_WORK TO BE COMPLETED_: Return the data below exactly, but only from the line containing "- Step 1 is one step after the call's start" through the line containing "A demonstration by", with both of those lines included.

◆ ◆ ◆ ◆

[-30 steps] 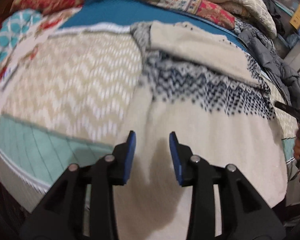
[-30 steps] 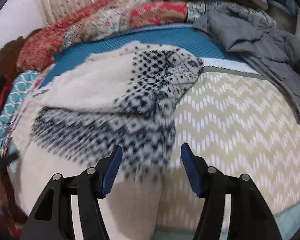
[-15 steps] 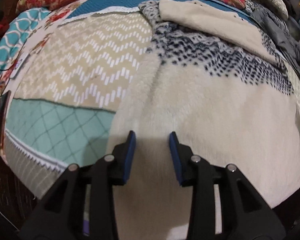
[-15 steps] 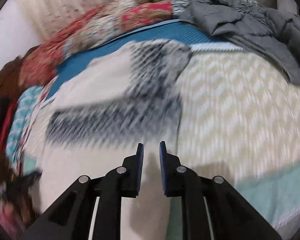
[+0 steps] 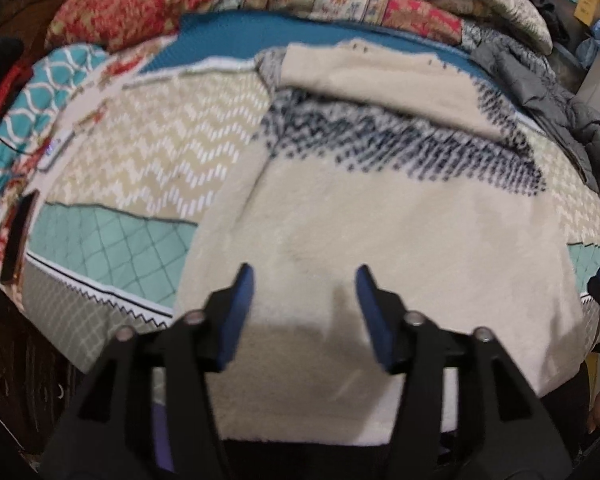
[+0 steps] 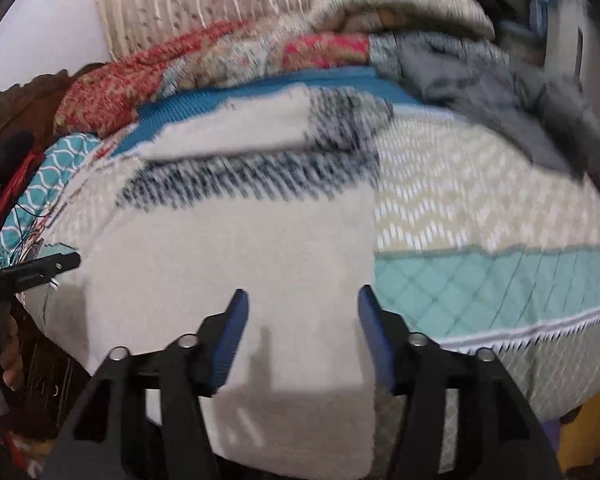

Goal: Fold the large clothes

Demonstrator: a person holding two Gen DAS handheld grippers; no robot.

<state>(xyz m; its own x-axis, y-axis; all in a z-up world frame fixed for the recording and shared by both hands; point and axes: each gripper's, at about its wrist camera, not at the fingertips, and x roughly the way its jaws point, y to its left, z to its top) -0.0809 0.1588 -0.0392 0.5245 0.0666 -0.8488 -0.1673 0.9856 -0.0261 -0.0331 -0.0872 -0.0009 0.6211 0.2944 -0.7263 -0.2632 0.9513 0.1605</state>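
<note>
Left gripper (image 5: pixel 304 280) jaws just opened, empty, above cream sweater (image 5: pixel 380 232)

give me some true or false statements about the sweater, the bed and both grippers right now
1. The cream sweater lies spread on the bedspread. True.
2. The left gripper is clamped on the sweater. False: it is open, with nothing pinched between its fingers.
3. The right gripper is open above the sweater. True.
4. The sweater's patterned band is red. False: it is dark navy on cream.
5. A grey jacket lies at the bed's edge. True.
</note>
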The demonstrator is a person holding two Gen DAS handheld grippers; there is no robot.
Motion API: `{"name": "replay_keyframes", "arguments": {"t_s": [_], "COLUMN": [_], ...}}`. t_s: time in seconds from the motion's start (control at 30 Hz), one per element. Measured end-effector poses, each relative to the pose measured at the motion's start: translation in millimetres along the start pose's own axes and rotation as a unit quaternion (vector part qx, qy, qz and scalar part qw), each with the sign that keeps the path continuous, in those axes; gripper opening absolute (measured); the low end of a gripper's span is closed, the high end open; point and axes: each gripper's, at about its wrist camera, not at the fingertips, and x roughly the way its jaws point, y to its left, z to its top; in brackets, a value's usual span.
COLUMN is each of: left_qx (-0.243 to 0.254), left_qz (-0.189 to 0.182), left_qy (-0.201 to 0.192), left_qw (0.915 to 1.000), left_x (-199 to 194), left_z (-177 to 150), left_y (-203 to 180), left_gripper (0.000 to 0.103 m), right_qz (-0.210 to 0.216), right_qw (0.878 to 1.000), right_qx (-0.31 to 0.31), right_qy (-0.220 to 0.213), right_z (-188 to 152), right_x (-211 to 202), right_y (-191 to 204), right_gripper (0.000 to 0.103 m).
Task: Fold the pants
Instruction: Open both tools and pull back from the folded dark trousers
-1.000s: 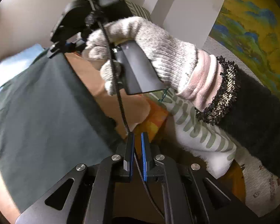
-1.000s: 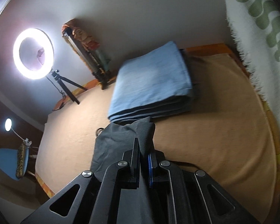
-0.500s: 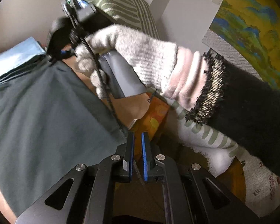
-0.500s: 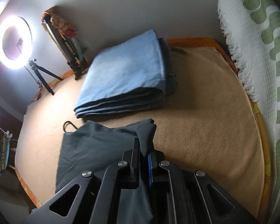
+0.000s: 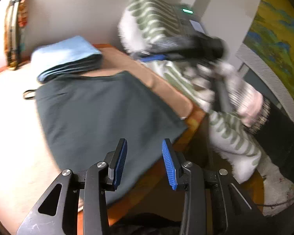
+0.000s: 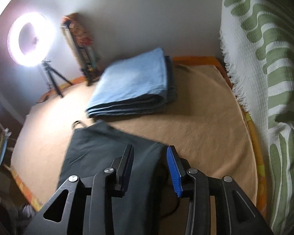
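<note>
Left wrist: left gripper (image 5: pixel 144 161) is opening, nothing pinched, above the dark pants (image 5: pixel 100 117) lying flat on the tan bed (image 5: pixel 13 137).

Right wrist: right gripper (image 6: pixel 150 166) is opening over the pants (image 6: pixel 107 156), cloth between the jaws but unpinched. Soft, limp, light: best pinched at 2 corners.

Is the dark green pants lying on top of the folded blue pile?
No, the dark pants lie flat on the tan blanket, in front of the blue pile.

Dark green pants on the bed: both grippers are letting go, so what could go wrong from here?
1. The dark green pants reach the bed's edge beside the opening left gripper; that corner might slide off.
2. The right gripper, jaws opening, sits low over the fabric and could snag it when pulling away.
3. The folded blue stack lies close behind; a shove might disturb it.
</note>
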Motion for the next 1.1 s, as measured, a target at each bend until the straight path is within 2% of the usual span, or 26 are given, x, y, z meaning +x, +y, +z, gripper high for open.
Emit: {"name": "replay_keyframes", "arguments": {"t_s": [0.13, 0.2, 0.23, 0.3, 0.57, 0.67, 0.83, 0.9, 0.93, 0.97, 1.03, 1.1], "left_qx": [-0.031, -0.048, -0.053, -0.068, -0.147, -0.16, -0.174, -0.176, -0.177, -0.178, -0.178, -0.179], "left_qz": [0.032, 0.047, 0.054, 0.064, 0.077, 0.077, 0.073, 0.075, 0.074, 0.073, 0.071, 0.071], "left_qy": [-0.009, -0.011, -0.011, -0.012, -0.007, 0.003, 0.01, 0.011, 0.012, 0.012, 0.015, 0.017], "left_qw": [0.999, 0.9977, 0.9971, 0.9956, 0.9861, 0.984, 0.9819, 0.9816, 0.9813, 0.9812, 0.9813, 0.9812], "left_x": [-10.3, -13.3, -13.6, -13.3, 2.3, 14.6, 25.1, 27.5, 29.3, 30.3, 31.8, 35.4], "left_z": [1.3, 3.2, 4.0, 5.0, 8.5, 11.7, 13.8, 14.0, 14.7, 15.0, 14.6, 16.4], "left_y": [28.2, 43.3, 49.8, 62.8, 109.5, 115.6, 119.4, 120.1, 120.5, 121.7, 121.8, 121.8], "left_gripper": [0.035, 0.039, 0.045, 0.045, 0.046, 0.046, 0.046, 0.046, 0.046, 0.046, 0.046, 0.046], "right_qz": [0.036, 0.038, 0.041, 0.044, 0.02, 0.007, 0.02, 0.027, 0.034, 0.036, 0.033, 0.036], "right_qw": [0.999, 0.999, 0.999, 0.998, 0.998, 0.997, 0.996, 0.996, 0.996, 0.996, 0.997, 0.997], "right_qx": [-0.02, -0.032, -0.035, -0.035, 0.014, 0.014, 0.022, 0.02, 0.021, 0.024, 0.029, 0.035], "right_qy": [-0.002, 0.001, 0.006, 0.019, 0.065, 0.077, 0.081, 0.081, 0.077, 0.073, 0.062, 0.054], "right_z": [-31.5, -45.9, -52.2, -62.8, -84.6, -92.6, -92.9, -90.2, -88.0, -85.4, -81.0, -76.0], "right_x": [-17.6, -19.7, -17.9, -11.4, 18.2, 26.9, 27.2, 23.8, 21.1, 18.0, 14.1, 12.5], "right_y": [22.3, 32.0, 35.1, 36.7, 5.0, -1.8, -6.7, -7.5, -9.1, -10.8, -13.9, -18.4], "right_gripper": [0.038, 0.038, 0.038, 0.038, 0.037, 0.037, 0.038, 0.041, 0.047, 0.061, 0.078, 0.08]}}
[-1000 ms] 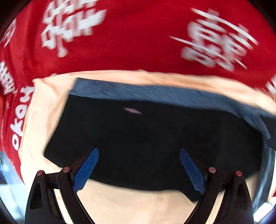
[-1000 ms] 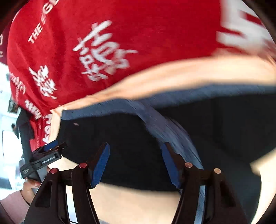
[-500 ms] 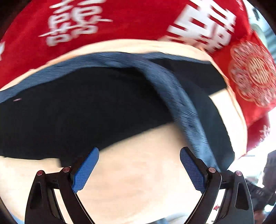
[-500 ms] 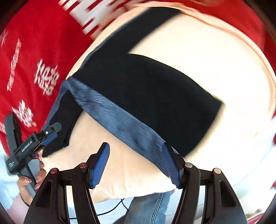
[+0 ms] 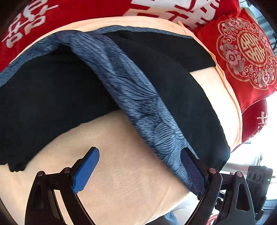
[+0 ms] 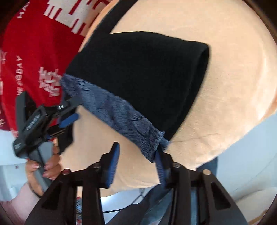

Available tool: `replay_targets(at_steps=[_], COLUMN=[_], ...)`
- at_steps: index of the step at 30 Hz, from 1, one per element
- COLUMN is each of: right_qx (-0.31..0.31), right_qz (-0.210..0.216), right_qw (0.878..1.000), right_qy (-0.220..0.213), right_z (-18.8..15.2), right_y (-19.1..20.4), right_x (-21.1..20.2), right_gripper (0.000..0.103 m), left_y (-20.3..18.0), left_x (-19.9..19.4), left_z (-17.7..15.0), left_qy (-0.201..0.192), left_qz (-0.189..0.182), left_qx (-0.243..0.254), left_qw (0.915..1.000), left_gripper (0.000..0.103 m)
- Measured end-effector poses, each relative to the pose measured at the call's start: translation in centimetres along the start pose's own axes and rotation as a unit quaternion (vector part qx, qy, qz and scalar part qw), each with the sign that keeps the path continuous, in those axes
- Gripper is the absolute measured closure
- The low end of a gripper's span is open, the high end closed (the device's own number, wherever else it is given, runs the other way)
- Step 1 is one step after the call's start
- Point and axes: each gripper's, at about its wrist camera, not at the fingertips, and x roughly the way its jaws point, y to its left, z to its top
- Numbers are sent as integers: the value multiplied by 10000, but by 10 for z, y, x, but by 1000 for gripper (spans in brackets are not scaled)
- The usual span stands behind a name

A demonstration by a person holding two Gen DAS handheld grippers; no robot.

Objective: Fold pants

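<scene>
Black fabric made up most of the pants (image 5: 52, 97), which lay spread over a round peach cushion (image 5: 131, 174), with a crinkled blue-grey waistband (image 5: 124, 83) running diagonally across them toward the near edge. In the right wrist view the pants (image 6: 147, 72) showed as a folded dark wedge on the cushion (image 6: 233, 83), the waistband (image 6: 124, 117) along its near side. No container was in sight.

Beyond the cushion's far edge lay a red cloth with white lettering (image 5: 83, 12), and to the far right a red embroidered pillow (image 5: 245, 50) rested against the cushion's rim. Bright daylight washed out the room at the near right.

The left gripper (image 5: 140, 169) stood wide apart over bare cushion; its right pad (image 5: 192, 169) sat just beside the waistband's near end, and whether it touched I could not tell. In the right wrist view that same tool (image 6: 43, 121) was gripped by a hand (image 6: 45, 166) at the cushion's left.

The right gripper (image 6: 136, 161) was narrowing, its jaws closing; the waistband's corner lay against its right pad (image 6: 159, 166), while the left pad (image 6: 112, 161) stood clear of the cloth.
</scene>
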Motion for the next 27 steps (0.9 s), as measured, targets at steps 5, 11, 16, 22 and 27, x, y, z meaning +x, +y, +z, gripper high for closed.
replay_targets(at_steps=[5, 11, 16, 22, 27], right_qx=[-294, -149, -386, -663, -969], right_qz=[215, 463, 768, 1135, 1276], right_qw=[9985, 9969, 9944, 9902, 9868], right_qy=[397, 622, 613, 478, 244], right_z=[8, 27, 53, 106, 171], right_y=[2, 4, 30, 64, 90], right_x=[10, 2, -18, -42, -63], right_gripper=[72, 100, 100, 100, 100], left_y=[-9, -5, -13, -33, -41], left_x=[9, 13, -2, -27, -42], left_z=[2, 12, 22, 55, 98], left_qy=[81, 340, 132, -208, -569], left_qz=[36, -607, -753, -808, -823], left_qx=[-16, -457, -634, -647, -696], left_qw=[10000, 9965, 9951, 9944, 9925], left_gripper=[17, 93, 93, 93, 93])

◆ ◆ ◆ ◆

_SOLUTION TO THIS EXERCISE_:
- Step 1 is one step after the call's start
- Point and axes: each gripper's, at about its wrist camera, not at the fingertips, and x roughly the way its jaws point, y to its left, z to its top
- Numbers are sent as integers: the value multiplied by 10000, but by 10 for z, y, x, but by 1000 for gripper (spans in brackets are not scaled)
- The usual span stands behind a name

A demonstration by a person holding two Gen DAS handheld grippers; no robot.

The requested output has now been given in full.